Следственный комитет возложил на проект Михаила Ходорковского ответственность за гибель российских журналистов в Центральноафриканской республике. В этой стране Орхан Джемаль, Александр Расторгуев и Кирилл Радченко снимали документальный фильм о деятельности российской «ЧВК Вагнера». По данным проекта «Досье», также связанного с Ходорковским, за журналистами следили люди, близкие к этой структуре, а водитель убитых был связан с жандармерией ЦАР. В Следственном комитете это отрицают. По мнению ведомства, «Центр управления расследованиями» Михаила Ходорковского не обеспечил им необходимой охраны. «Коммерсантъ FM» поговорил об этом с Андреем Коняхиным, бывшим главой «Центра управления расследованиями», который отправлял журналистов в республику, а теперь сам выясняет обстоятельства их гибели.
— Насколько расследование проекта «Досье» совпадает с теми данными, которые удалось получить вам?
— По большой части, совпадает.
— А в чем различие?
— В деталях. У «Досье» есть вещи, которых нет у нас.
— Эти детали существенные?
— Я не знаю, что вы считаете существенным. Это не стилистические расхождения. Там много совпадающих деталей, в том числе данные билингов.
— Если перейти к версии, которую опубликовал Следственный комитет России...
— Вы называете это «версией»?
— Есть пресс-релиз ведомства.
— Да, хорошо, пресс-релиз, который они слепили на коленке, даже не получив доказательную базу, которую, как я понимаю, имеет «Досье». По меньшей мере, они должны были запросить эти данные, а не сразу выкатывать какие-то установки, которые у них были с самого начала следствия. Плюс, очень много переврано деталей.
Такое впечатление, что они не читали наших показаний, не получали сканы переписок. Насколько я знаю, сейчас в СК с нашей расследовательской группой творится чехарда.
Дело очень сложное. И очень сложно, когда мальчики приезжают из регионов и начинают по новой рассматривать это дело. Я пока не вижу никаких оснований доверять данным этого следствия.
— СК приводит некоторые факты, например, что «Центр управления расследованиями» предложил журналистам снять сюжет за $20 тыс.
— Это чушь полная. Есть показания, которые я фактически давал под присягой. Ни о каких $20 тыс. речи не идет. Все давали соответствующие показания. Просто люди не разобрались в деталях. Это писал человек, который не погружен в дело, это не следователь, поверьте, писал. Все не так. Не было никакого Мартина? Но есть же у СК все скрины. О чем мы вообще говорим? Что за профанация и издевательство над здравым смыслом? А говоря, что данные «Досье» ангажированы, по-моему, в ведомстве даже не разбираются, если ли разница между «Досье» и «Центром управления расследованиями». Для них это одно и то же.
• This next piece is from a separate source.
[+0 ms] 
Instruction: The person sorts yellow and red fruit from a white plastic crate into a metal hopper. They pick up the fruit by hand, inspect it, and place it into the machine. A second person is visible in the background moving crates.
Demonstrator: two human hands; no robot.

— А как обстояло дело на самом деле?
— Я уже много раз это рассказывал. Все написано и переписано. Я не хочу в эти детали погружаться, пусть сначала Следственный комитет что-то более внятное расскажет, а не какие-то пустые пресс-релизы выпускает. К тому же, у нас есть джентльменское соглашение с предыдущим следователем, что я особенно ничего не буду говорить по своим показаниям. Пусть я и не давал подписку о неразглашении. Но, так или иначе, я соглашение пока соблюдаю.
— Но водитель группы связан с органами жандамерии?
— По нашим данным, связан. Прежде он там работал. Детали я пока не хочу сообщать.
— Правильно ли я понимаю, что версия следствия неверна вообще? Они даже факты неправильно дают? Или просто их неправильно интерпретируют?
— Там на три четверти все с ног на голову поставлено, все не соответствует нашим показаниям. Вообще они допрашивают людей, которых можно было не допрашивать, при этом не допрашивают тех, кого нужно, или допрашивают их без пристрастия. Все время меняют состав группы.
— Почему, по вашему мнению, так получается?
— Потому что у них не было установки раскрывать это дело, я так себе это вижу.
Прошло полгода, и никто ни слухом ни духом не знает про результаты расследования. Понятно, что оно может длиться десятилетиями, но хоть как-то...
— Вы сами ездили в ЦАР?
— Нет, я не ездил.
— А планируете?
— Пока нет. Я сделал все прививки, но пока не поехал туда. Сейчас там пока делать нечего, я считаю.
— Как долго продлится ваше расследование?
— Я не даю точных сроков. Это мое частное дело, я им занимаюсь. Не установил себе дедлайнов, слежу, смотрю, наблюдаю, собираю и сопоставляю факты. Мне люди в этом помогают.
— Вы собираетесь делиться итогами?
— Когда подойдет время, да. Пока я не вижу такой необходимости. С «Досье» мы какой-то информацией обмениваемся.